Ask: What did you learn today about your source’s usefulness or accuracy?
I learned that my source is useful, but not perfect. It helps answer my question because it explains how working-class teens earned money for clothes, but I still need to verify one claim about how clothes showed style and identity.
Ask: What is your next step for your research process?
My next step is to find a second source that is more specific to style and social class.

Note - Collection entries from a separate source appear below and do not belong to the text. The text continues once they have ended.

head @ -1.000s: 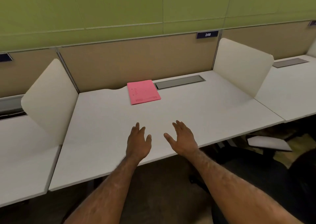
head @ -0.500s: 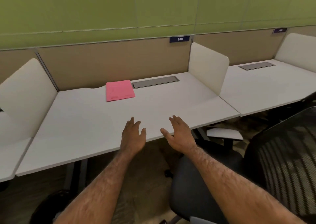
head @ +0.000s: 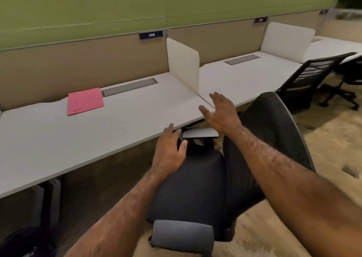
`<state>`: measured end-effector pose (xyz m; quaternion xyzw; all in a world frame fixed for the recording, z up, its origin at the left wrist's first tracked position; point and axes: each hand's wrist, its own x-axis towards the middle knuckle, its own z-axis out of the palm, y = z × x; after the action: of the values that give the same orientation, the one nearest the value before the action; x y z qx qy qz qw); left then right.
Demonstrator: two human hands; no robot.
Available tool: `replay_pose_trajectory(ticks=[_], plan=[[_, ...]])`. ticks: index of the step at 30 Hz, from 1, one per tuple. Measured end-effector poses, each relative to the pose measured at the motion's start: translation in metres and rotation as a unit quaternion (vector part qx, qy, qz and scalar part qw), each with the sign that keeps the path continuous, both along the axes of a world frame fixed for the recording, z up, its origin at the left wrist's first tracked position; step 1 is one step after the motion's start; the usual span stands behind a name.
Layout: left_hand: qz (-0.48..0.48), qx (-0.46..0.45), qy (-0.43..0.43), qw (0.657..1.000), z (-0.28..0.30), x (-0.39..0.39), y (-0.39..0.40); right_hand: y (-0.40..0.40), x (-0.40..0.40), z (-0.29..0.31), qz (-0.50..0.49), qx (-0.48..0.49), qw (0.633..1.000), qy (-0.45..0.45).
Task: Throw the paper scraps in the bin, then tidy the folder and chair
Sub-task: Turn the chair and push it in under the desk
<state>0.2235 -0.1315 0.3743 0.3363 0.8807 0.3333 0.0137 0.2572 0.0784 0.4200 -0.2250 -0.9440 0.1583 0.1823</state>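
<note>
A pink folder point(head: 85, 101) lies flat at the back of the white desk point(head: 58, 137), beside a grey cable hatch. A black office chair point(head: 270, 123) with a mesh back stands turned sideways in front of the desk's right end, its dark seat below my arms. My left hand point(head: 169, 149) hovers open above the seat's front, near the desk edge. My right hand point(head: 221, 111) is open with fingers spread, over the desk corner and just left of the chair's back. Neither hand holds anything. No paper scraps are in view.
A white divider point(head: 183, 64) separates this desk from the neighbouring desk point(head: 244, 74). A second black chair point(head: 305, 76) stands at that desk. A dark object point(head: 21, 243), possibly a bin, sits on the floor at the lower left. The chair's grey armrest point(head: 183, 235) is close below.
My view has swung right and the mesh chair now fills the middle. Both hands moved right off the desk top toward the chair, the right hand reaching further ahead.
</note>
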Motion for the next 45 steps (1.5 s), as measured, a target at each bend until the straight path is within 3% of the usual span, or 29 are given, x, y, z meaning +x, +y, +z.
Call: replay_pose_trajectory(ticks=[5,9,13,15,19,27,31,37,41,45], plan=[[-0.188,-0.034,0.061,0.980,0.004,0.079,0.067,0.099,0.062,0.019,-0.082,0.027,0.981,-0.174],[-0.377,-0.081,0.081,0.919,0.015,0.134,0.114,0.150,0.107,0.016,-0.115,0.002,0.955,-0.274],[-0.476,-0.138,0.188,0.848,0.010,0.164,0.150,0.160,0.134,0.000,-0.108,-0.041,0.950,-0.289],[-0.479,-0.171,0.226,0.831,0.005,0.170,0.161,0.160,0.139,-0.004,-0.111,-0.060,0.954,-0.273],[-0.455,-0.149,0.239,0.845,-0.002,0.177,0.172,0.162,0.142,0.003,-0.101,-0.091,0.957,-0.256],[-0.412,-0.013,0.287,0.865,-0.017,0.183,0.146,0.157,0.150,0.010,-0.118,-0.074,0.968,-0.208],[-0.395,0.050,0.325,0.858,-0.028,0.189,0.115,0.143,0.165,0.019,-0.161,-0.042,0.967,-0.195],[-0.371,0.159,0.367,0.838,-0.038,0.181,0.059,0.119,0.195,-0.002,-0.233,-0.024,0.970,-0.068],[-0.320,0.192,0.351,0.859,-0.028,0.177,0.016,0.080,0.197,-0.016,-0.290,-0.020,0.956,-0.044],[-0.277,0.176,0.308,0.893,-0.026,0.160,-0.035,0.029,0.193,-0.023,-0.356,0.032,0.931,-0.078]])
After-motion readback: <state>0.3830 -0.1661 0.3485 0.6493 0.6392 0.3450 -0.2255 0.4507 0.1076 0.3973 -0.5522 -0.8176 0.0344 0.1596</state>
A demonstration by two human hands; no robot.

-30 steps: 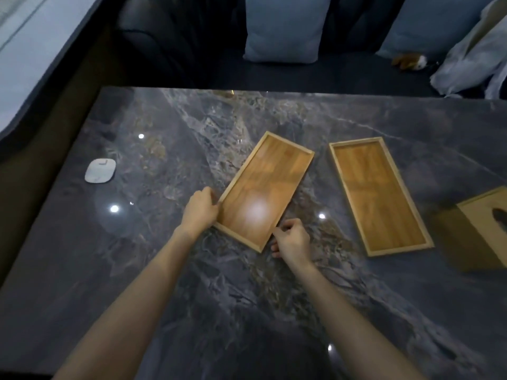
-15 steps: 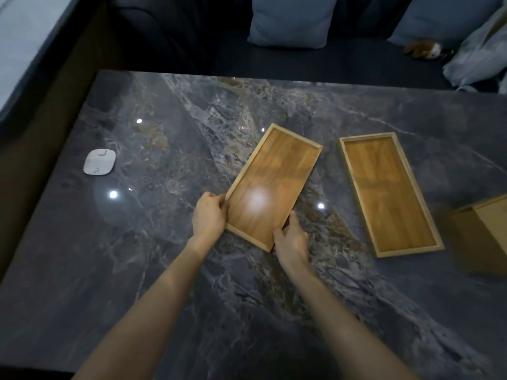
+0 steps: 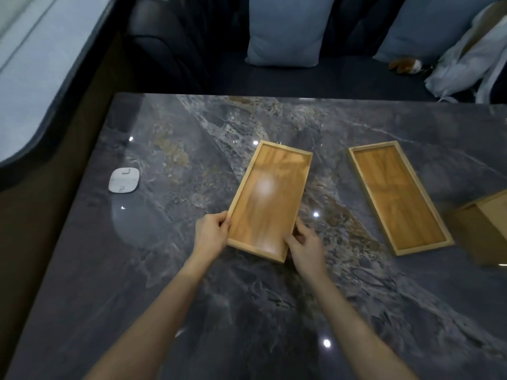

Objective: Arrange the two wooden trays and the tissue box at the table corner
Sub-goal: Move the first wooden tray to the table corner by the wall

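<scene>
Two shallow wooden trays lie on a dark marble table [image 3: 192,297]. The left tray [image 3: 270,198] is near the table's middle, its long side running away from me and leaning slightly right. My left hand [image 3: 211,233] grips its near left edge and my right hand [image 3: 304,244] grips its near right corner. The right tray [image 3: 399,196] lies flat, apart from both hands. A wooden tissue box [image 3: 485,226] stands at the right edge of the view, partly cut off.
A small white rounded pad [image 3: 124,180] rests near the table's left edge. Beyond the far edge is a dark sofa with pale blue cushions [image 3: 285,31], a white cloth [image 3: 466,64] and a small plush toy [image 3: 406,66]. A floor gap runs along the left.
Both hands have closed on the left tray's near end and turned it from a strong diagonal toward straight. My view has shifted, so the tissue box sits further off to the right.
</scene>
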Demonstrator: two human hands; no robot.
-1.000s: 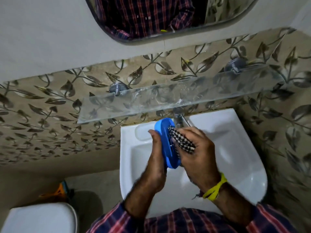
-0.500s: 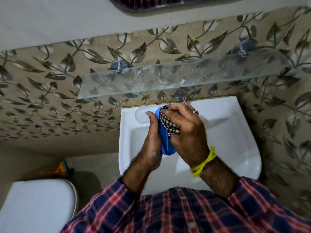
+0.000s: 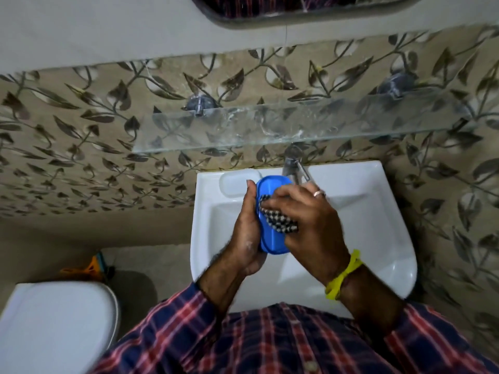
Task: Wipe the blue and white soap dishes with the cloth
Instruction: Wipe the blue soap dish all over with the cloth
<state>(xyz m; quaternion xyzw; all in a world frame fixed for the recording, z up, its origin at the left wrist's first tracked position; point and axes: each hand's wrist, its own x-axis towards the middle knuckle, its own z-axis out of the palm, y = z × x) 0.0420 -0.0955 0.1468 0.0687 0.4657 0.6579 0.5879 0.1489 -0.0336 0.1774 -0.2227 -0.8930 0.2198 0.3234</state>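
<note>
Presently, at lower left of the frame sits a white toilet lid (image 3: pixel 54 327). Toward centre, the left hand (image 3: pixel 247 233) has its grip closed around the blue soap dish (image 3: pixel 271 209), held on edge above the white washbasin (image 3: pixel 378 225). Against the dish's face, the right hand (image 3: pixel 310 222) presses a black-and-white checked cloth (image 3: pixel 280 222), grip clenched on it. Above, a glass shelf (image 3: pixel 297 125) spans the leaf-patterned tiles. A yellow band (image 3: pixel 343 276) circles the right wrist.
</note>
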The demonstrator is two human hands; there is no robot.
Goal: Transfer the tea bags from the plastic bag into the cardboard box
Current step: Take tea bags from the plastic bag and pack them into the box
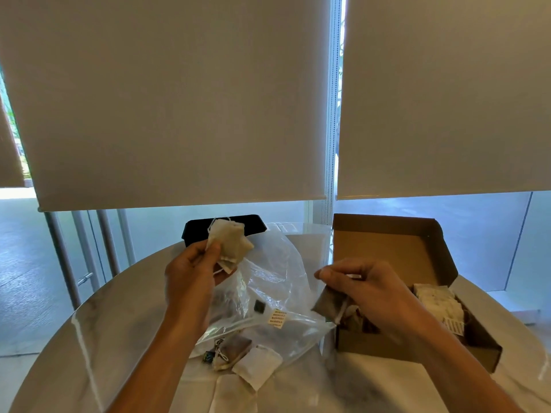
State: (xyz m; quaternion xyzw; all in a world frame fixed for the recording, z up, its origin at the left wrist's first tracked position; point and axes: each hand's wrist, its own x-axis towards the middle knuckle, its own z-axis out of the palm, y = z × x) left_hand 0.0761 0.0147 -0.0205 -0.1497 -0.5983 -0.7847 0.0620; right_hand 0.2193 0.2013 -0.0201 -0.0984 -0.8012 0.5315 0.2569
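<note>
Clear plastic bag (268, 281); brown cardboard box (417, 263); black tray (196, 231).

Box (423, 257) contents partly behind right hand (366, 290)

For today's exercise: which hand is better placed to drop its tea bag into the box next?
Right. The right hand holds a tea bag at the box edge; the left hand is farther off.

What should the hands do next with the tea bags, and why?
Probably the right hand should lower the dark tea bag it pinches into the cardboard box and let go. It hangs at the open box's near left edge, where other tea bags already lie. The left hand holds pale tea bags for afterwards.
</note>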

I also want to add one more paraphrase with attribution so I have stronger notes for later writing and discussion.
Scoring Rubric
Criterion | 1 — Developing | 2 — Approaching | 3 — Meets |
|---|---|---|---|
W.7.8 — Evaluating and using a source | Names a source but does not explain its usefulness or accuracy in relation to the research question | Explains either usefulness or accuracy, but the explanation is general or missing a specific source detail | Clearly explains source usefulness or accuracy with a specific detail tied to the research question |
W.7.9.b — Connecting evidence to a larger idea | Gives a next step with little connection to evidence or unit topic | Gives a reasonable next step, but the connection to evidence or the unit topic is limited | Gives a clear next step and connects it to evidence, the research question, or the unit theme of class and belonging |
Connection to Future Learning
In the next lesson, students will build on today’s decisions by comparing what different sources say and noticing where sources agree, disagree, or leave out important perspectives.
Instruct students to complete the following:
Read your “kept source” or replacement source for 10 more minutes.
In your Journal, record one possible quote, one possible paraphrase, and cite the attribution for that source.
If you are working digitally, paste the full URL next to your attribution so your citation is ready for future inclusion.